Produce a word-for-word copy of the data that follows, excluding images.

Saved entries:

::::::::

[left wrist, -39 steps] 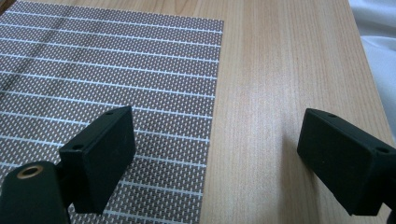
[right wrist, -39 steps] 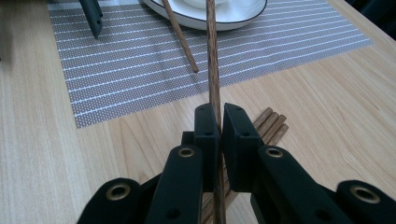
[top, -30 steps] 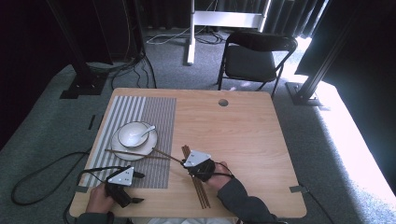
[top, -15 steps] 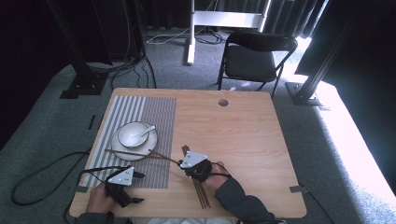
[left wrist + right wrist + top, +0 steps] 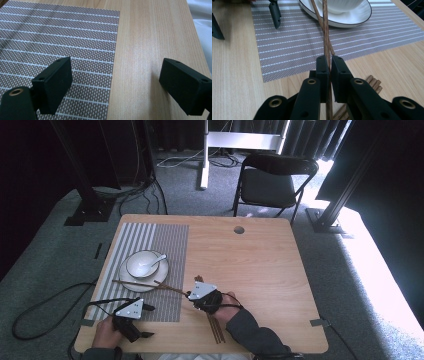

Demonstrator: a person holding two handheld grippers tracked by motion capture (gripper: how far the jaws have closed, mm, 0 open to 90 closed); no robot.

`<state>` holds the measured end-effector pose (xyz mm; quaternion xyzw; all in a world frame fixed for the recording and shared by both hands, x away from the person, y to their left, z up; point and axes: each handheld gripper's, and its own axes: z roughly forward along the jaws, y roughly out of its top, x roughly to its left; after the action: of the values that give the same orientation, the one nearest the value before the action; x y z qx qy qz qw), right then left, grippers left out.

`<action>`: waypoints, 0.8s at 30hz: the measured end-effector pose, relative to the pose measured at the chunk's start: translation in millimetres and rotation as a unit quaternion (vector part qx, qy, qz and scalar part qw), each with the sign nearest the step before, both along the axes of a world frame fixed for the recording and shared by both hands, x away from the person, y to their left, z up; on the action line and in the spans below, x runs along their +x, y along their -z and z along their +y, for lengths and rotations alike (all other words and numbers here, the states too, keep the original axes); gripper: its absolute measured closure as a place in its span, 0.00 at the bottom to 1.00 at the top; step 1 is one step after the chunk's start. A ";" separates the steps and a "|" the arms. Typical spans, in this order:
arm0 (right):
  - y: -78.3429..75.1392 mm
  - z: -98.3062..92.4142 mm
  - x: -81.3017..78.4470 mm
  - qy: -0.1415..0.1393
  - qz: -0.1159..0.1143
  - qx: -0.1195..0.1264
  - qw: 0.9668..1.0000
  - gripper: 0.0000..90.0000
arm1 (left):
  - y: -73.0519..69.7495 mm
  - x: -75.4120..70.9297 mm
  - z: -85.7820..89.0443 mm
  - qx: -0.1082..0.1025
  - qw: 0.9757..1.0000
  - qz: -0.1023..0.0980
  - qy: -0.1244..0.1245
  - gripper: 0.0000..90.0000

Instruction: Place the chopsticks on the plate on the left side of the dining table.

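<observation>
My right gripper (image 5: 329, 61) is shut on a brown chopstick (image 5: 326, 37) that reaches forward over the rim of a white plate (image 5: 362, 15). A second chopstick (image 5: 318, 17) lies crossed beside it. The plate carries a white bowl (image 5: 142, 263) with a spoon (image 5: 156, 262). In the high view the right gripper (image 5: 190, 295) sits at the striped placemat's (image 5: 165, 245) right edge. A bundle of chopsticks (image 5: 216, 329) lies on the wood just behind it. My left gripper (image 5: 116, 67) stands open and empty above the placemat's near right corner, and in the high view the left gripper (image 5: 148, 321) is at the front left.
The wooden table (image 5: 250, 265) has a small round hole (image 5: 239, 229) near its far edge. A black folding chair (image 5: 272, 180) stands beyond it. A cable (image 5: 45, 302) trails off the table's left side to the floor. White cloth (image 5: 201, 20) lies past the table's near edge.
My right gripper has shifted slightly to the left with the chopstick in it. The left gripper has stayed where it was.
</observation>
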<state>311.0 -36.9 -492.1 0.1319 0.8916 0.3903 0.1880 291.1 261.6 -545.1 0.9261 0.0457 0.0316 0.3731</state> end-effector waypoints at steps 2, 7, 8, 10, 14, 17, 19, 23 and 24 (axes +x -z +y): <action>-0.1 1.0 -0.2 0.001 0.001 0.001 1.000 0.94 | 0.0 0.0 0.0 0.000 1.000 0.000 0.000 0.13; 0.3 7.0 0.2 -0.006 0.001 0.001 1.000 0.94 | 0.0 0.0 0.0 0.000 1.000 0.000 0.000 0.13; 0.3 7.0 0.2 -0.006 0.001 0.001 1.000 0.94 | 0.0 0.0 0.0 0.000 1.000 0.000 0.000 0.13; 0.7 10.8 0.4 -0.009 0.000 0.002 1.000 0.94 | 0.0 0.0 0.0 0.000 1.000 0.000 0.000 0.13; 1.2 14.1 0.9 -0.011 0.000 0.000 1.000 0.94 | 0.0 0.0 0.0 0.000 1.000 0.000 0.000 0.13; 1.2 17.5 1.6 -0.016 -0.002 -0.001 1.000 0.94 | 0.0 -0.1 0.0 0.000 1.000 0.000 0.000 0.13; 1.0 19.1 1.7 -0.017 -0.002 0.000 1.000 0.94 | 0.0 -0.1 0.0 -0.001 1.000 0.000 0.000 0.13; 1.0 21.5 2.6 -0.019 -0.002 -0.001 1.000 0.94 | 0.1 -0.1 -0.1 -0.001 1.000 0.001 -0.001 0.13; 1.1 22.0 3.0 -0.019 -0.002 -0.001 1.000 0.94 | 0.1 -0.1 -0.1 -0.001 1.000 0.001 -0.001 0.13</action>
<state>314.0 -15.0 -493.2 0.1136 0.8942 0.3930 0.1820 290.9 261.5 -545.2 0.9257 0.0467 0.0312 0.3740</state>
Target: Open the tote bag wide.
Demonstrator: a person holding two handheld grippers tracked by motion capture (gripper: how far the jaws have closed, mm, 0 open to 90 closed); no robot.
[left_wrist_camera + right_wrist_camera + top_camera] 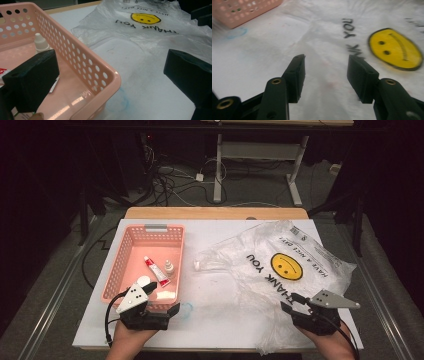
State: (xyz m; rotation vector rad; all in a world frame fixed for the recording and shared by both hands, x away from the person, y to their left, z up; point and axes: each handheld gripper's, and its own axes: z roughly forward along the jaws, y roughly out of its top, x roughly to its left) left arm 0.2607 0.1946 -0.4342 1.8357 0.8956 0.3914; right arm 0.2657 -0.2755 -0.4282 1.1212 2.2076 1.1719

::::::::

• [SOLUTION BELOW]:
[left wrist, -39 steps] 
[right wrist, -39 steps] 
[top, -30 steps] 
[top, -15 steps] 
[left wrist + right wrist + top, +0 steps] 

Demonstrator: a person holding two handheld grippers tracked by motion capture (gripper: how far the jaws have closed, mm, 0 open to 90 closed); no robot.

`<state>` holds the measured end-effector pose (xyz mm; quaternion xyzw; all in a world frame fixed for the recording and shared by both hands, x away from the person, y to their left, z up; point and axes: each handheld gripper's, and its own axes: z roughly forward along the jaws, y roughly out of its top, x roughly to its left; after the action: of the values that give the same orientation, the one nearest the value before the action; x y z qx qy qz qw), right then left, grippers left out.

`<action>`: waypoints, 0.8s at 30hz: the measured end-effector pose, relative to the pose measured at the chunk's start: translation in millimetres and rotation as a unit quaternion (vector part qx, qy, qz and scalar part qw), each with the sign nearest the step before, both along the axes of a world frame fixed for the recording and shared by both hands, x away from the person, y to their left, z up; on the action line and in the spans below, x runs along their +x, y along their -z and z along their +y, for lengths and rotations alike (all other words and numbers here, the states too, keep the original axes); gripper: its absolute measured closure as a place in its span, 0.00 at the bottom to 1.00 at the top; step 1 is one step after the chunk's start. A ";" separates the steps and a "|" the arms. Typical spans, in this order:
arm0 (right):
  - y: -78.3429..75.1392 mm
  - z: -98.3062..92.4142 mm
  - x: -81.3017..78.4470 mm
  - qy: -0.1415..0.1393
  - qz: -0.1159..0.1143
  - qx: -0.1195..0.1264
  - qw: 0.9668..1.0000
  - gripper: 0.0000..90.0000
arm1 (left):
  - y: -73.0519..69.7495 mm
  - x: -75.4120..70.9297 mm
  - z: -85.7820..89.0443 mm
  - qx: -0.1082..0.1025
  - qw: 0.9757..1.0000
  - qz: -0.1023..0.0980
  - qy: -0.1244..0.1245
  - gripper: 0.0000..90.0000

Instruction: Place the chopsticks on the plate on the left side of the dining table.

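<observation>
My right gripper (image 5: 329, 61) is shut on a brown chopstick (image 5: 326, 37) that reaches forward over the rim of a white plate (image 5: 362, 15). A second chopstick (image 5: 318, 17) lies crossed beside it. The plate carries a white bowl (image 5: 142, 263) with a spoon (image 5: 156, 262). In the high view the right gripper (image 5: 190, 295) sits at the striped placemat's (image 5: 165, 245) right edge. A bundle of chopsticks (image 5: 216, 329) lies on the wood just behind it. My left gripper (image 5: 116, 67) stands open and empty above the placemat's near right corner, and in the high view the left gripper (image 5: 148, 321) is at the front left.
The wooden table (image 5: 250, 265) has a small round hole (image 5: 239, 229) near its far edge. A black folding chair (image 5: 272, 180) stands beyond it. A cable (image 5: 45, 302) trails off the table's left side to the floor. White cloth (image 5: 201, 20) lies past the table's near edge.
My right gripper has shifted slightly to the left with the chopstick in it. The left gripper has stayed where it was.
</observation>
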<state>311.0 -36.9 -492.1 0.1319 0.8916 0.3903 0.1880 291.1 261.6 -545.1 0.9261 0.0457 0.0316 0.3731</state> end-effector waypoints at steps 2, 7, 8, 10, 14, 17, 19, 23 and 24 (axes +x -z +y): <action>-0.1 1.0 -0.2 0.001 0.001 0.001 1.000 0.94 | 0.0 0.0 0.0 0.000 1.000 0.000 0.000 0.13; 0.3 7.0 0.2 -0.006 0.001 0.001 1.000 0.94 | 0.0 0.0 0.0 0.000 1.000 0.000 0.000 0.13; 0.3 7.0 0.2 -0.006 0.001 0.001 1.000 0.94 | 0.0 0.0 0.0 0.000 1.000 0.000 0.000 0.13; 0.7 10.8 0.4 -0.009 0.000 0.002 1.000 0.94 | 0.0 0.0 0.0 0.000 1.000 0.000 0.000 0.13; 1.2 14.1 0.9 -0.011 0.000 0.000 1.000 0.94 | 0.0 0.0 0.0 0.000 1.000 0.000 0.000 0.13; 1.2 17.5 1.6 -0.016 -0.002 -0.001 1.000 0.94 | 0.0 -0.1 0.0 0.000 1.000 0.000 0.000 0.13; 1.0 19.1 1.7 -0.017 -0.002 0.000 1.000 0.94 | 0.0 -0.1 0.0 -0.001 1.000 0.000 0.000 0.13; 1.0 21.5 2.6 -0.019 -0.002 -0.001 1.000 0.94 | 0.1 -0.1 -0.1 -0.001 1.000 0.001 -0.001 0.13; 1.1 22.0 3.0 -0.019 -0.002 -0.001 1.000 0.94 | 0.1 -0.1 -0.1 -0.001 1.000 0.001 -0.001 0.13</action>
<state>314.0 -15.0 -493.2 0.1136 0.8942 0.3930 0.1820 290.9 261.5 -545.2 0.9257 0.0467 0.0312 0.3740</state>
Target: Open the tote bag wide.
Demonstrator: a person holding two handheld grippers tracked by motion capture (gripper: how far the jaws have closed, mm, 0 open to 90 closed); no robot.
[left_wrist_camera + right_wrist_camera + top_camera] 
State: (xyz m; rotation vector rad; all in a world frame fixed for the recording and shared by both hands, x away from the person, y to their left, z up; point and axes: each handheld gripper's, and its own axes: z roughly forward along the jaws, y roughly out of its top, x roughly to its left) left arm 0.2607 0.1946 -0.4342 1.8357 0.8956 0.3914; right arm 0.2657 -0.2755 -0.4282 1.1212 2.2076 1.1719

The work on this exercise has been completed.